*HOW TO COMPLETE THIS TASK*.
What you write should be an exact copy of the material, from its first line through the line containing "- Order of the".

*ENTRIES PROVIDED*.
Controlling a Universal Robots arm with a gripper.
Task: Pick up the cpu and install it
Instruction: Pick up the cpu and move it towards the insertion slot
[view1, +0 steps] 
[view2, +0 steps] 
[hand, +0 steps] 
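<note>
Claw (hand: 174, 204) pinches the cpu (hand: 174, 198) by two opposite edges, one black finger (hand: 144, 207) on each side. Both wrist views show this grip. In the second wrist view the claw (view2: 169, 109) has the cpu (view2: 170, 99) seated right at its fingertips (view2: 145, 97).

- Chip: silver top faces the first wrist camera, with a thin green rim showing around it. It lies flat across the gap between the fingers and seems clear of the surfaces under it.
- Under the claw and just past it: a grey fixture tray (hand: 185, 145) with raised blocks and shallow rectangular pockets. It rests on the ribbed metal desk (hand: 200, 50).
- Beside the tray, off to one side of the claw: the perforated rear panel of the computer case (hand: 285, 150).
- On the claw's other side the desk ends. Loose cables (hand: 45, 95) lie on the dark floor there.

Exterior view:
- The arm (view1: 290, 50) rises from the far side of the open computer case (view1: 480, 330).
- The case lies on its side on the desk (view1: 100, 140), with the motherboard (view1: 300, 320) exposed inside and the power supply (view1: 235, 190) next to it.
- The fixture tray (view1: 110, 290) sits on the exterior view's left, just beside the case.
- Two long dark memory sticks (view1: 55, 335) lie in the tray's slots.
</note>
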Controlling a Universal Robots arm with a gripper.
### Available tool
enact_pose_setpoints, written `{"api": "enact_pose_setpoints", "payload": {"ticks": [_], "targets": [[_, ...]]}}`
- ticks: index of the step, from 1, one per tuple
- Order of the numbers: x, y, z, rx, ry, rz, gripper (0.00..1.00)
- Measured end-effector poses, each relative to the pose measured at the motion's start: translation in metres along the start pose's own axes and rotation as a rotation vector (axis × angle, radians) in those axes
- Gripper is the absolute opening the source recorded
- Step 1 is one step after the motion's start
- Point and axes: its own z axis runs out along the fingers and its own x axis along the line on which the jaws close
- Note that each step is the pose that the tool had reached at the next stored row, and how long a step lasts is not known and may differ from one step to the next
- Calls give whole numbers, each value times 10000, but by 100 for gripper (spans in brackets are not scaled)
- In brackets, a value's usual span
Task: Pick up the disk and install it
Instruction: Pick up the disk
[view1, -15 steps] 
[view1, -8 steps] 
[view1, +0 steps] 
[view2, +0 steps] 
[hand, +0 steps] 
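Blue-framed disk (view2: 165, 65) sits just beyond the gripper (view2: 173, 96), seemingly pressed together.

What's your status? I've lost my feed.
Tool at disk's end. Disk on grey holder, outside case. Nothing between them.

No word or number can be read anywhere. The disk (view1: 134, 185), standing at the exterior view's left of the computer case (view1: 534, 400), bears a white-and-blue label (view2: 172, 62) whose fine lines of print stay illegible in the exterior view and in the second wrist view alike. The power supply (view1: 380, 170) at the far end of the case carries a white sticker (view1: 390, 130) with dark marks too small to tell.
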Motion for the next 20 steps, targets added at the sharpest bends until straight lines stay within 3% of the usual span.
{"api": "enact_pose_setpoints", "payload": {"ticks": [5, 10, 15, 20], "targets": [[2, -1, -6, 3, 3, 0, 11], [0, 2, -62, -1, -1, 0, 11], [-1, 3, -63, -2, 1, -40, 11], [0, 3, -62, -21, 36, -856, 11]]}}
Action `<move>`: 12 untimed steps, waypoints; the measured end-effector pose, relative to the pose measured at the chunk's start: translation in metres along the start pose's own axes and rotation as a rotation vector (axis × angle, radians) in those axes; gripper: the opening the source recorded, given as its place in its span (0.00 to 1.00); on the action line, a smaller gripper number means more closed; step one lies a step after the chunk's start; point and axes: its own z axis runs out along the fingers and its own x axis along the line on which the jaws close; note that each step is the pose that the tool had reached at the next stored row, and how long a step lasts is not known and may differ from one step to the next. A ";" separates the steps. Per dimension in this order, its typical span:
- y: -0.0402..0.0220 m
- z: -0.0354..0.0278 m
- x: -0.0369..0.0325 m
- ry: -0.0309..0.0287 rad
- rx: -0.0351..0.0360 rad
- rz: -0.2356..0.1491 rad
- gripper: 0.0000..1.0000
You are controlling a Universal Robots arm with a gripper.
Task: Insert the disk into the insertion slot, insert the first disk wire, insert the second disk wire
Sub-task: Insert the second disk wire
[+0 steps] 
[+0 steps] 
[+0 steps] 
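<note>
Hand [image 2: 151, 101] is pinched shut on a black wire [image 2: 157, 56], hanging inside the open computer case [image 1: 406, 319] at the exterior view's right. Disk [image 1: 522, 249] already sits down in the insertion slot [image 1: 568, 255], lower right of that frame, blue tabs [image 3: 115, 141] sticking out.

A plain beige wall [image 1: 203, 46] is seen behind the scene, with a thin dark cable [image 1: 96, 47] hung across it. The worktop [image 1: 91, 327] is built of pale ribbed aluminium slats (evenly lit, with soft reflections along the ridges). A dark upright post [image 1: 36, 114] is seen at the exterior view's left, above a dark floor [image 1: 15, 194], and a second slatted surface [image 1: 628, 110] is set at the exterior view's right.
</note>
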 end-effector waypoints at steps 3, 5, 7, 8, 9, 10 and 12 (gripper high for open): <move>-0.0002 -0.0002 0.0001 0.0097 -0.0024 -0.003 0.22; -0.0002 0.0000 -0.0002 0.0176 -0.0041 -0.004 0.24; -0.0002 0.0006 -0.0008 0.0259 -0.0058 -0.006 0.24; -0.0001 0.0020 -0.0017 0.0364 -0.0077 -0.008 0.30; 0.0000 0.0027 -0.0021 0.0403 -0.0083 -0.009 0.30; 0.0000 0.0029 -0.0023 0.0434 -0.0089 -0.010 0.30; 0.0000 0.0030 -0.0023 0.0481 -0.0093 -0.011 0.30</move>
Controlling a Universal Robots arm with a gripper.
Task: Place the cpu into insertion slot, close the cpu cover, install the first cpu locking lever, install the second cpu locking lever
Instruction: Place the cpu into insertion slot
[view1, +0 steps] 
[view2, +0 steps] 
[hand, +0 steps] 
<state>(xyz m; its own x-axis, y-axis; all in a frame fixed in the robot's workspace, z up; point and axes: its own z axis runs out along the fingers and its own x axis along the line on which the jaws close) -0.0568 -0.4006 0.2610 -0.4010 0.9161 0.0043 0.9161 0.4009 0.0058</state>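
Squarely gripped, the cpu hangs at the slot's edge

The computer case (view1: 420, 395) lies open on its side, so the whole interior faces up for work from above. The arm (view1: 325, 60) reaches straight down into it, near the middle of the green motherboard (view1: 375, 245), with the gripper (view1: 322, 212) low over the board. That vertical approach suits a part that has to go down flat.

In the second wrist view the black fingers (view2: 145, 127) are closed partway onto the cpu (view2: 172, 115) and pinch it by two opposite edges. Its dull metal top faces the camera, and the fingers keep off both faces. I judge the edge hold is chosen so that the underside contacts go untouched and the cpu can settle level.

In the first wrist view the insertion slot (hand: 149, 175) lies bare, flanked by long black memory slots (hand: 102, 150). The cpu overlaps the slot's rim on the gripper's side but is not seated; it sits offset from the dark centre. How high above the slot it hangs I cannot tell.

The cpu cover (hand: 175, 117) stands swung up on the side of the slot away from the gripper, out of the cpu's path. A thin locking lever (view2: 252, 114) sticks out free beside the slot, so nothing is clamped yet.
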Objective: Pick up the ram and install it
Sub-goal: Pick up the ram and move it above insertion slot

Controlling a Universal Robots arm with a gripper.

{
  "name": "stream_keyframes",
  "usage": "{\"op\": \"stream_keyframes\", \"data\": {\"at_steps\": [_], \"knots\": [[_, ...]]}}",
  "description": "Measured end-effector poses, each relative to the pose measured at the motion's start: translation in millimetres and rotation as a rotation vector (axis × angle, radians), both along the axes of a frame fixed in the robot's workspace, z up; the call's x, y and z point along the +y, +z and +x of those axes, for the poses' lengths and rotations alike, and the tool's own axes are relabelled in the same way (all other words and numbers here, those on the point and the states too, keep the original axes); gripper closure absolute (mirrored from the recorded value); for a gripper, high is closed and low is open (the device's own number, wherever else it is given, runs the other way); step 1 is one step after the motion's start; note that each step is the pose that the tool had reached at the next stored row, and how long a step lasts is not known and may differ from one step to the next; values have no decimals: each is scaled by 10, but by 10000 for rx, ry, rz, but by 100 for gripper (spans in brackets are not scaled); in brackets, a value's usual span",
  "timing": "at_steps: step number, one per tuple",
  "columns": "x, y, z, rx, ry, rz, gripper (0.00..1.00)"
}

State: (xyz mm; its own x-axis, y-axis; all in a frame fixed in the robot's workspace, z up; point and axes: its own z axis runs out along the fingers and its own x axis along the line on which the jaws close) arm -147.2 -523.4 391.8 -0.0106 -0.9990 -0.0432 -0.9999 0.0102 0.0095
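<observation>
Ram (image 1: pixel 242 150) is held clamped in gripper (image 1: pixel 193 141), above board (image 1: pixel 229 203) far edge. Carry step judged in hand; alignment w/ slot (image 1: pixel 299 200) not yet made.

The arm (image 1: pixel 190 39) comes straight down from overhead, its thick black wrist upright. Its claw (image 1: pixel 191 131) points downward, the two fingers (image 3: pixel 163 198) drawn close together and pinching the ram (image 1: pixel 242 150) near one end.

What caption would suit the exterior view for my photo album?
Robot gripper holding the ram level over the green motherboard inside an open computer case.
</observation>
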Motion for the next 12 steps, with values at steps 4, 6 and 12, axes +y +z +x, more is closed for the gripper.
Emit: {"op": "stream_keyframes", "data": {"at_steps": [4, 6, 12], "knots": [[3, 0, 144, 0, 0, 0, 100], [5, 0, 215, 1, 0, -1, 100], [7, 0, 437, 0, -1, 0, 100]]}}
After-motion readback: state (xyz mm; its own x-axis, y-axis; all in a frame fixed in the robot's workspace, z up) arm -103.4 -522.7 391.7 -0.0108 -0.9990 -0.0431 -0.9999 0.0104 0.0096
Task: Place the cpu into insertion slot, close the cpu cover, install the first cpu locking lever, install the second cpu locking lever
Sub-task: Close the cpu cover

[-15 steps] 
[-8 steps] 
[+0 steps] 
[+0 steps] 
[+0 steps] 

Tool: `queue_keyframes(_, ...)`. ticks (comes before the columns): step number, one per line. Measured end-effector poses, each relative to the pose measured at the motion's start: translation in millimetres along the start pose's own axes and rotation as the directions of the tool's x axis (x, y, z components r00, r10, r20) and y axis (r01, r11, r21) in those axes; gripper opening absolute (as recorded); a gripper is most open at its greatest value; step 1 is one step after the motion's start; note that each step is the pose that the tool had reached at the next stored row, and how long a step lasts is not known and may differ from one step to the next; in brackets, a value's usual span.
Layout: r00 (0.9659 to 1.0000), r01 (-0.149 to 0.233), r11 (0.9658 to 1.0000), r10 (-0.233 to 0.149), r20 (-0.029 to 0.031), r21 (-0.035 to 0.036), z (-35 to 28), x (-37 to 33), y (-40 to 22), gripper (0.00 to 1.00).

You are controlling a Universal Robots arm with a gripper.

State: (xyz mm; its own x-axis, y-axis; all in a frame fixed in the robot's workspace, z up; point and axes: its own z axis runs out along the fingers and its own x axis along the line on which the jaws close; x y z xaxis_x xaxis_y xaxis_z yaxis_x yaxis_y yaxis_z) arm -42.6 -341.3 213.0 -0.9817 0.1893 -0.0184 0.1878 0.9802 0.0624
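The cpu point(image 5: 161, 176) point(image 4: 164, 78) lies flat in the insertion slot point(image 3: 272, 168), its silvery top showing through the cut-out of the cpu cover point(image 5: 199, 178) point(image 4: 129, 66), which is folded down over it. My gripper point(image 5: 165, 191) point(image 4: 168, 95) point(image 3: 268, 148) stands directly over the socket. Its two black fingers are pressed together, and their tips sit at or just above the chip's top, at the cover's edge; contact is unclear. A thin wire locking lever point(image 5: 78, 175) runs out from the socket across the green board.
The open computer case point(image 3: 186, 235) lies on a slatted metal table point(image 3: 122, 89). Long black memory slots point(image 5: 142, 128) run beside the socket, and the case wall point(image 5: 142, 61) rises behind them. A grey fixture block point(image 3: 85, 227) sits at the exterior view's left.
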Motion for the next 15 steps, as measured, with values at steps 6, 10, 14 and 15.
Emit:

*SOLUTION TO THIS TASK*.
Controlling a Universal Robots arm with a gripper.
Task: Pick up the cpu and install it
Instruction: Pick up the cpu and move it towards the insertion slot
[view1, +0 steps] 
[view2, +0 steps] 
[hand, +0 steps] 
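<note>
Claw (hand: 174, 204) pinches the cpu (hand: 174, 198) by two opposite edges, one black finger (hand: 144, 207) on each side. Both wrist views show this grip. In the second wrist view the claw (view2: 169, 109) has the cpu (view2: 170, 99) seated right at its fingertips (view2: 145, 97).

- Chip: silver top faces the first wrist camera, with a thin green rim showing around it. It lies flat across the gap between the fingers and seems clear of the surfaces under it.
- Under the claw and just past it: a grey fixture tray (hand: 185, 145) with raised blocks and shallow rectangular pockets. It rests on the ribbed metal desk (hand: 200, 50).
- Beside the tray, off to one side of the claw: the perforated rear panel of the computer case (hand: 285, 150).
- On the claw's other side the desk ends. Loose cables (hand: 45, 95) lie on the dark floor there.

Exterior view:
- The arm (view1: 290, 50) rises from the far side of the open computer case (view1: 480, 330).
- The case lies on its side on the desk (view1: 100, 140), with the motherboard (view1: 300, 320) exposed inside and the power supply (view1: 235, 190) next to it.
- The fixture tray (view1: 110, 290) sits on the exterior view's left, just beside the case.
- Two long dark memory sticks (view1: 55, 335) lie in the tray's slots.
</note>
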Controlling a Universal Robots arm with a gripper.
### Available tool
enact_pose_setpoints, written `{"api": "enact_pose_setpoints", "payload": {"ticks": [_], "targets": [[_, ...]]}}`
- ticks: index of the step, from 1, one per tuple
- Order of the numbers: x, y, z, rx, ry, rz, gripper (0.00..1.00)

Nothing remains to be done, and the exercise is complete.